Got it. I definitely see it's valuable, but I think search is worth considering in addition (and probably first). We currently show 25 transaction groups, with no pagination, so you could argue that we need this feature across all languages already.

The search filter could be an input field that's within the transaction groups element. When the user submits a filter, e.g. en/2019, that filter is applied to the global search, e.g. transaction.name : *en/2019*

roncohen commented 5 years ago

The search filter could be an input field that's within the transaction groups element. When the user submits a filter, e.g. en/2019, that filter is applied to the global search, e.g. transaction.name : en/2019

Search is great, but if we start with search as you proposed, when the users submits a search, the individual rows will still correspond to individual pages. That's the main problem with RUM data today. There's no useful summary of which areas of your website is slow because there's no grouping. What we're trying to solve with this proposal is a way to group things when there's no way to get a grouping from the framework/routes.

makwarth commented 5 years ago

Agree, I guess there's really two issues: Grouping and navigation. Are you worried about the group aggregate value in use cases like the SaaS use case with /:org:/ - or with /2019/? (One org might be super slow but rest are fast)?

roncohen commented 5 years ago

A bit worried, but i think the proposed navigation will still be a significant improvement over what people experience today. I think it's interesting to think about how we can incorporate search here, but i think we could do it separately.

formgeist commented 5 years ago

As for the navigation concept, I've updated it according to Ron's comment about being able to enter detail page for any prefix in the URL

Original comment

I think it wasn't clear from my proposal that you need to be able to see the details page for a prefix, not just for a single page.

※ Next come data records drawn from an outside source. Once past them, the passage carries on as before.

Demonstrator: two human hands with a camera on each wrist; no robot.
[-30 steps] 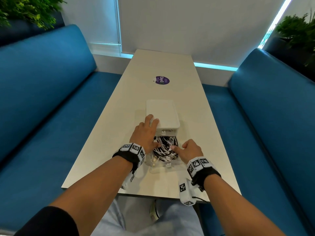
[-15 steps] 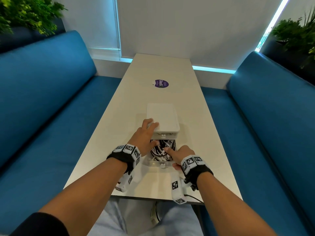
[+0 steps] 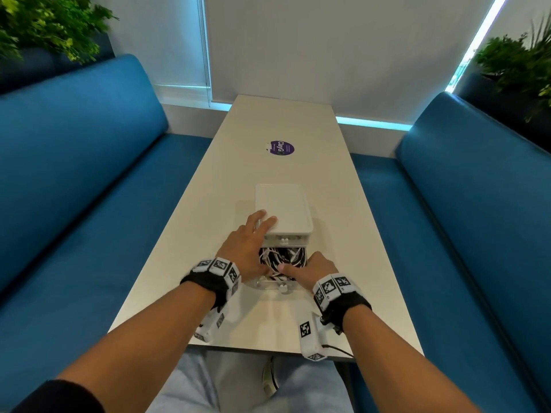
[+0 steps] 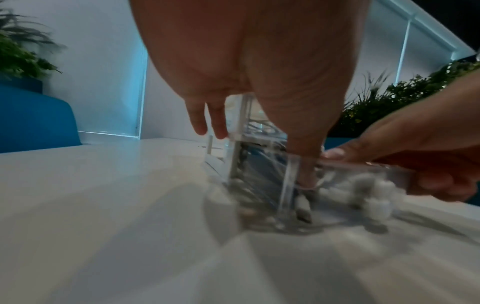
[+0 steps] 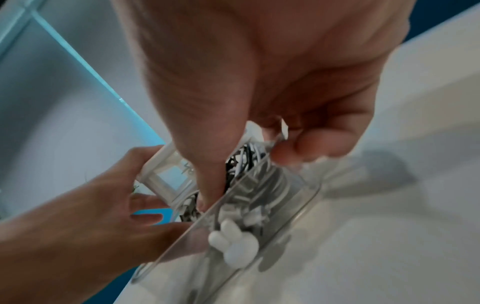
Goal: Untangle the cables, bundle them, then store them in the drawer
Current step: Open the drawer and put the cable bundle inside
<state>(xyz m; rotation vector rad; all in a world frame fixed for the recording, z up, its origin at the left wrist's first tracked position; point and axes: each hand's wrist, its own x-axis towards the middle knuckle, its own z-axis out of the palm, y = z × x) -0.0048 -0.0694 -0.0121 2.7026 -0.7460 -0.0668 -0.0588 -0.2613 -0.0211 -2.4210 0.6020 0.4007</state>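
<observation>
We have the drawer (image 3: 281, 275) pulled partway out of the white box (image 3: 283, 211) on the surface (image 3: 298, 123), and the cables (image 3: 283, 256) lie inside it as a black-and-white heap. Our left hand (image 3: 244, 248) rests on the box with straight fingers (image 3: 262, 222) along its near left corner, its thumb dipping into the drawer. Our right hand (image 3: 313, 268) grasps the drawer's clear front wall, thumb (image 5: 207, 164) inside against the cables and curled fingers (image 5: 317, 144) outside.

The main risk, as we judge it, is a loop or plug riding above the rim: pushed in, it would catch under the box's frame and jam the drawer, or get pinched. Our thumbs sit inside the drawer too and could be trapped the same way. If the left hand lets up, the light box may slide away across the surface instead of taking the drawer.

The drawer's long axis runs along the surface, away from us; its knob (image 5: 233, 244) on the front faces us, its open end points into the box
</observation>
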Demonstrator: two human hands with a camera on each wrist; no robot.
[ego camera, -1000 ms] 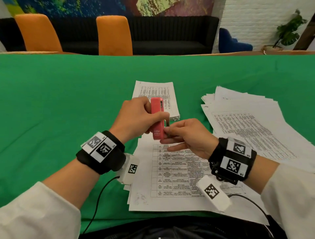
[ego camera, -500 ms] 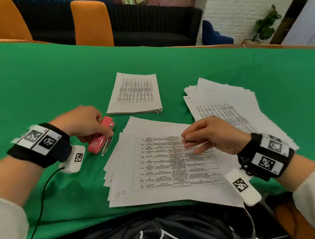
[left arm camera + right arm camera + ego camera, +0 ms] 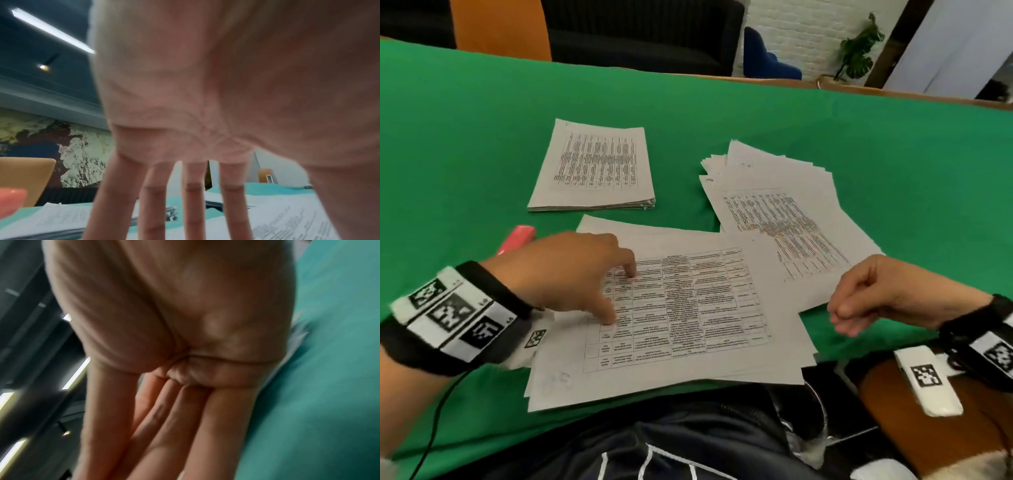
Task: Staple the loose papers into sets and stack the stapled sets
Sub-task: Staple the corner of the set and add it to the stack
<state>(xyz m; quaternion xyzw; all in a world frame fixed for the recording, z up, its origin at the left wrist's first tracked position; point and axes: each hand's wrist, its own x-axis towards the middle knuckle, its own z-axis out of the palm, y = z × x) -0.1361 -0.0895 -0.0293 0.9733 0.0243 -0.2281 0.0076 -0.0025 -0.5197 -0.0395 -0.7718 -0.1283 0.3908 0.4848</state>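
My left hand (image 3: 565, 274) rests with straightened fingers spread on the near pile of loose papers (image 3: 674, 308), holding nothing; my right hand (image 3: 880, 294) hovers to the right of that pile, loosely curled and empty. The pink stapler (image 3: 517, 238) lies on the green table (image 3: 465, 154) just left of the pile, partly hidden behind my left hand. I judge the step to be separating the next set: I should press lightly, slide off only the sheets belonging together, and square their edges before reaching for the stapler. The pile is fanned and skewed, printed with tables. Beyond it sits the neat stack of stapled sets (image 3: 592, 168); to its right lies another splayed heap of sheets (image 3: 774, 192).
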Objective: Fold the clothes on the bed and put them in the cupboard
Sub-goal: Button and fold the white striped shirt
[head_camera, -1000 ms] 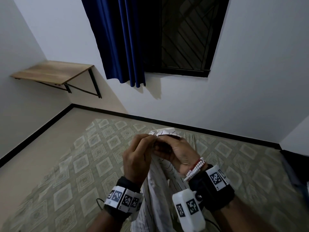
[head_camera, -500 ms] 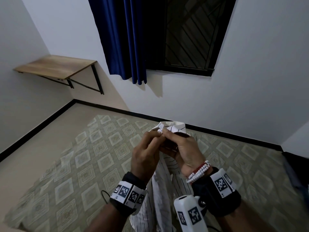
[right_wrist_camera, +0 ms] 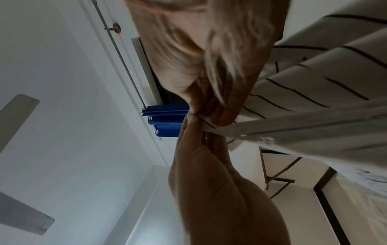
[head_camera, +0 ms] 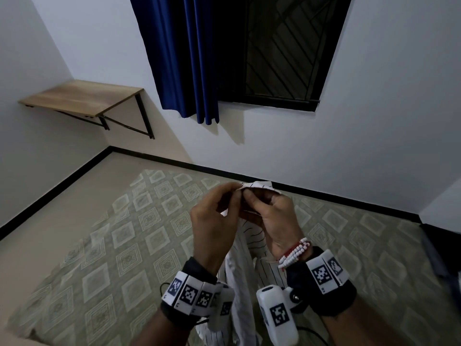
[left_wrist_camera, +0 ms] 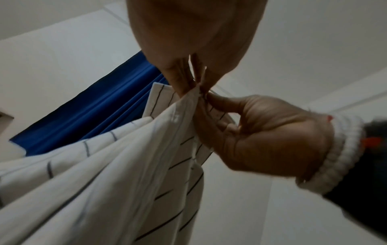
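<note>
shirt [head_camera: 245, 278]: white w/ thin dark stripes, held up in the air over the bed [head_camera: 104, 248], top edge pinched up at 12 o'clock of both hands, rest hanging down btwn the wrists toward 6 o'clock

left hand [head_camera: 214, 221]: fingers curled, pinching the shirt's top edge tight, narrow grip, fingertips touching the right hand's at the pinch

right hand [head_camera: 277, 216]: same deal, thumb + fingers pinching the fabric right beside the left's pinch, palm facing in, bead bracelet [head_camera: 294, 252] on the wrist

left wrist cam: right hand [left_wrist_camera: 270, 137] at 3 o'clock, shirt [left_wrist_camera: 108, 165] draping off to 8 o'clock, both pinches meeting at one bunched spot

right wrist cam: left hand [right_wrist_camera: 213, 182] coming up from 6 o'clock, shirt [right_wrist_camera: 314, 106] off to 3 o'clock, kinda blurry

bed: patterned greenish sheet, fills the lower half of head view

curtain [head_camera: 182, 58]: blue, at 12 o'clock, bunched at the left side of a dark window [head_camera: 287, 51]

shelf [head_camera: 79, 97]: wooden, wall-mounted, at 10 o'clock

cupboard: can't tell where
</note>
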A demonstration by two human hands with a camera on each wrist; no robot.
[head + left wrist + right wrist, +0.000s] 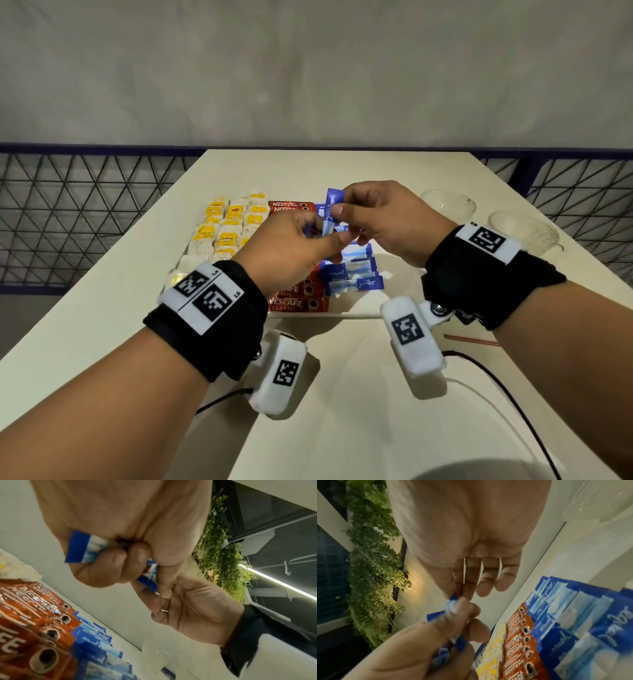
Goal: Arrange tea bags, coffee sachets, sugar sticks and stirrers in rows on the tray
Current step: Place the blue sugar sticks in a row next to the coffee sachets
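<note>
Both hands hover over the white tray (346,314). My left hand (318,236) grips a small bunch of blue sugar sachets (78,547) in its curled fingers. My right hand (337,209) pinches the top end of one of them, the blue sachet (333,202), between thumb and forefinger. On the tray, left to right, lie yellow tea bags (227,222), red coffee sachets (291,207) and more blue sugar sachets (352,274), in rows. A red-striped stirrer (472,340) lies on the table in front of the tray, under my right wrist.
Two clear glass cups (448,204) (524,234) stand on the white table right of the tray. Black cables (493,383) run across the near table. A wire-mesh railing (68,212) borders the table's far and left sides.
</note>
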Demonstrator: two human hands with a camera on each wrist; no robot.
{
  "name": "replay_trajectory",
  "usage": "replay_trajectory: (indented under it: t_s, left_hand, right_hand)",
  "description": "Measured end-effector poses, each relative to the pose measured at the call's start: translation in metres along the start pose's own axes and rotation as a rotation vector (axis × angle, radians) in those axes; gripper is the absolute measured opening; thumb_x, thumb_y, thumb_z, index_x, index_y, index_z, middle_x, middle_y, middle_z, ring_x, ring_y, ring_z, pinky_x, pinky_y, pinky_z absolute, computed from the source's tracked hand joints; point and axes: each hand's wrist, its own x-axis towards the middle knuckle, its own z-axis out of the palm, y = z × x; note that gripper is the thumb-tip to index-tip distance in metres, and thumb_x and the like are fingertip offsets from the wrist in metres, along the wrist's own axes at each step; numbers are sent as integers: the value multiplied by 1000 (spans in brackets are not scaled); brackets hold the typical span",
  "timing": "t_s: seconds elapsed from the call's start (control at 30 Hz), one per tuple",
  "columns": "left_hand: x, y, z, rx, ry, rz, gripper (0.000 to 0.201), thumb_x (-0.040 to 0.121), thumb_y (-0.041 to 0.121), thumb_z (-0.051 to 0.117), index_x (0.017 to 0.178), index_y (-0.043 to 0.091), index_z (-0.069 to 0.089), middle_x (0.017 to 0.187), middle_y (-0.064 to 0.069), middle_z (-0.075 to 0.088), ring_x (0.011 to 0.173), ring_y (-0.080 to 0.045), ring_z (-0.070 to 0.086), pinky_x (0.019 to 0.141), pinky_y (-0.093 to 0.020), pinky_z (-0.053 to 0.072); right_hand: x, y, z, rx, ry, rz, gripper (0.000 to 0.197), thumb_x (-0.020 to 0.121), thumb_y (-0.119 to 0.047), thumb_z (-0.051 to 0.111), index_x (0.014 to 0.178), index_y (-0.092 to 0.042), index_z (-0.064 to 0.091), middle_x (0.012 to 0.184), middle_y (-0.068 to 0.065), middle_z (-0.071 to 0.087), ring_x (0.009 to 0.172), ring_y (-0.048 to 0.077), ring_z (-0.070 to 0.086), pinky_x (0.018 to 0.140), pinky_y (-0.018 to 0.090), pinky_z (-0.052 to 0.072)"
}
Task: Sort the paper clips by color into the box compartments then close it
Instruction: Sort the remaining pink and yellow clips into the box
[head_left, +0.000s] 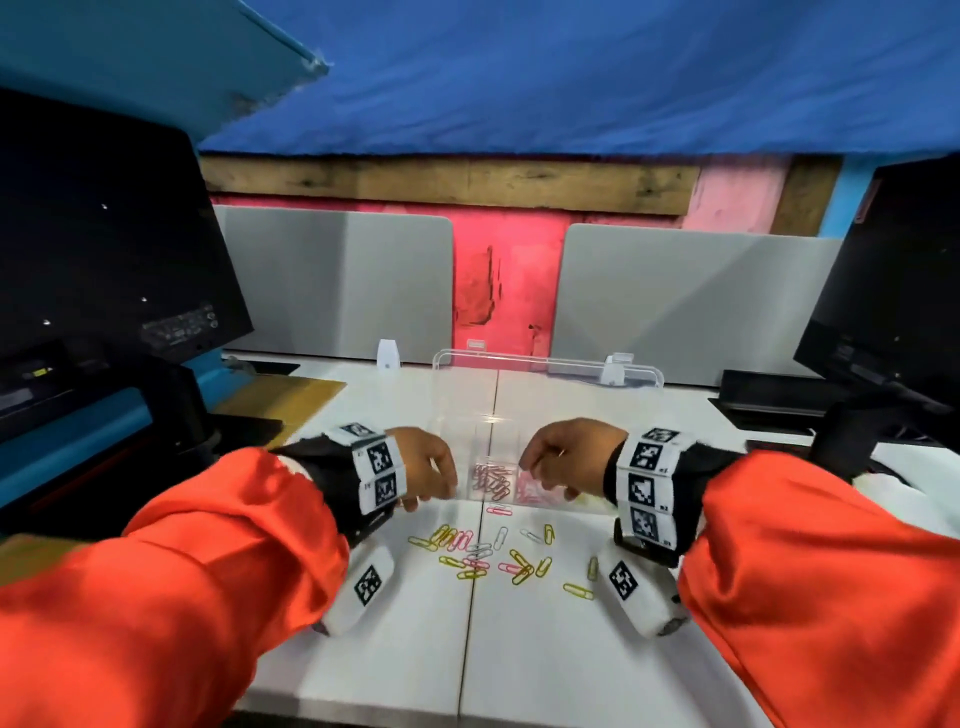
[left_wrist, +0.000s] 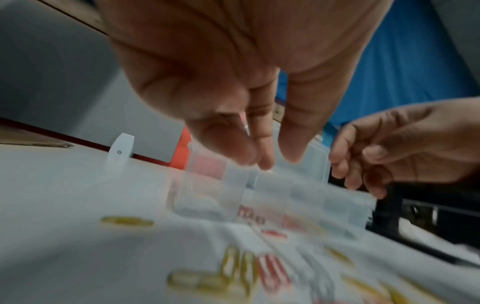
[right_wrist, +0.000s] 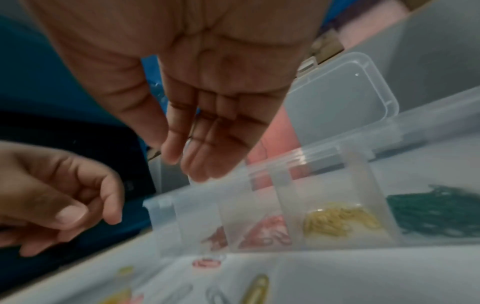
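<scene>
A clear compartment box (head_left: 498, 431) stands with its lid (head_left: 545, 361) up on the white table (head_left: 571, 649). Pink clips (head_left: 491, 480) fill near cells; in the right wrist view the box (right_wrist: 358, 174) also holds yellow clips (right_wrist: 340, 224) and green clips (right_wrist: 441, 216). My left hand (head_left: 431, 467) hovers at the box's left front, thumb and forefinger pinching a small pale clip (left_wrist: 246, 127). My right hand (head_left: 556, 457) hovers over the right cells; a thin wire loop (right_wrist: 191, 140) shows between its thumb and forefinger. Loose yellow, pink and white clips (head_left: 480, 556) lie in front of the box.
Dark monitors stand at the left (head_left: 104, 249) and right (head_left: 893, 291). Grey divider panels (head_left: 332, 280) close off the back of the table, with small white brackets (head_left: 388, 355) at their feet. A yellow clip (head_left: 578, 591) lies apart near my right wrist.
</scene>
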Motion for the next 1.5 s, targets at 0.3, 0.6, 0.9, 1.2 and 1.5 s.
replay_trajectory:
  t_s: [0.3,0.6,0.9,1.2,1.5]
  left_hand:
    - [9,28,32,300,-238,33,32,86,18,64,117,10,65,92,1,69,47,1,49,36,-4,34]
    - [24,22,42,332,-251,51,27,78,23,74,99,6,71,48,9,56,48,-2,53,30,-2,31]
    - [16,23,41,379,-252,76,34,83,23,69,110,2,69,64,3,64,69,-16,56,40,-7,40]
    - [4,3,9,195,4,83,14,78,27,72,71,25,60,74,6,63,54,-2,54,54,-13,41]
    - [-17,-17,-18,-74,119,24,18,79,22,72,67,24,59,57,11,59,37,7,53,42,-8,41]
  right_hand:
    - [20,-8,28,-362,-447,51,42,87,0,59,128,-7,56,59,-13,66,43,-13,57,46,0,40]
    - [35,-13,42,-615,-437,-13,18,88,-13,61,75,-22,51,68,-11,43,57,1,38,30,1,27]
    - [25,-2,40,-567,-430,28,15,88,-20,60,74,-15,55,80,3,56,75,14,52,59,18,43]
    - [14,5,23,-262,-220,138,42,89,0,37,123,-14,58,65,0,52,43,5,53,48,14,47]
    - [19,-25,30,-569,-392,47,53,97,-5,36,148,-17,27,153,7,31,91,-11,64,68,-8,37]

E.g. you shouldn't need to go all the way "in" to get the details page.

Marvel prototype

Kapture 2019-06-07 at 15 18 01

I can add the search option in there too, but I imagine that's a considered a search option in the table itself.

Thoughts?

roncohen commented 5 years ago

the nested one is interesting, but i worry there might be millions of subpages. For the navigation to work, maybe we need to step back and rethink how the graphs and the navigation connect? Does it make sense to update the graphs every time you click "into" something? e.g. you click /guide/ and the graphs update to show you all of "guide" and the list updates to show you sub pages?

That would perhaps require the graphs to move around so they are below the list or on the side? Just brainstorming here.

vigneshshanmugam commented 5 years ago

Regarding the navigation grouping of the new proposed design, Will it be even possible for the user to view the aggregated graphs for /guide/elasticsearch across all locales? . Having the ability to go deeper across the locale seems good. But it would be better if the UI allows some form of grouping(group /guide/elasticsearch across all locale) vs having it per sublevel by default.

formgeist commented 5 years ago

@vigneshshanmugam I think that was what @roncohen was getting at in his feedback above about being able to render a full transaction detail page per transaction "group" with a list of children. I'll have some time soon to explore other designs so stay tuned.

alvarolobato commented 4 years ago

@roncohen are we still doing this or will we go to a completely different UI for RUM first?

cc @nehaduggal @Tanya-Bragin

roncohen commented 4 years ago

I don't remember seeing much discussion on a completely different UI. Sounds like we should set up a call to discuss

formgeist commented 4 years ago

I removed the 7.6 version label from this issue. Still need to figure out the prioritization of this UI.

hmdhk commented 4 years ago

Another example use-case for improving the grouping of transactions: https://discuss.elastic.co/t/elastic-apm-rum-js-agent-grouping-http-request-transactions/215380.

We should have a zoom call to discuss the potential solution we can take with this one. cc @lreuven @drewpost

botelastic[bot] commented 2 years ago

This issue has been automatically marked as stale because it has not had recent activity. It will be closed if no further activity occurs. Thank you for your contributions.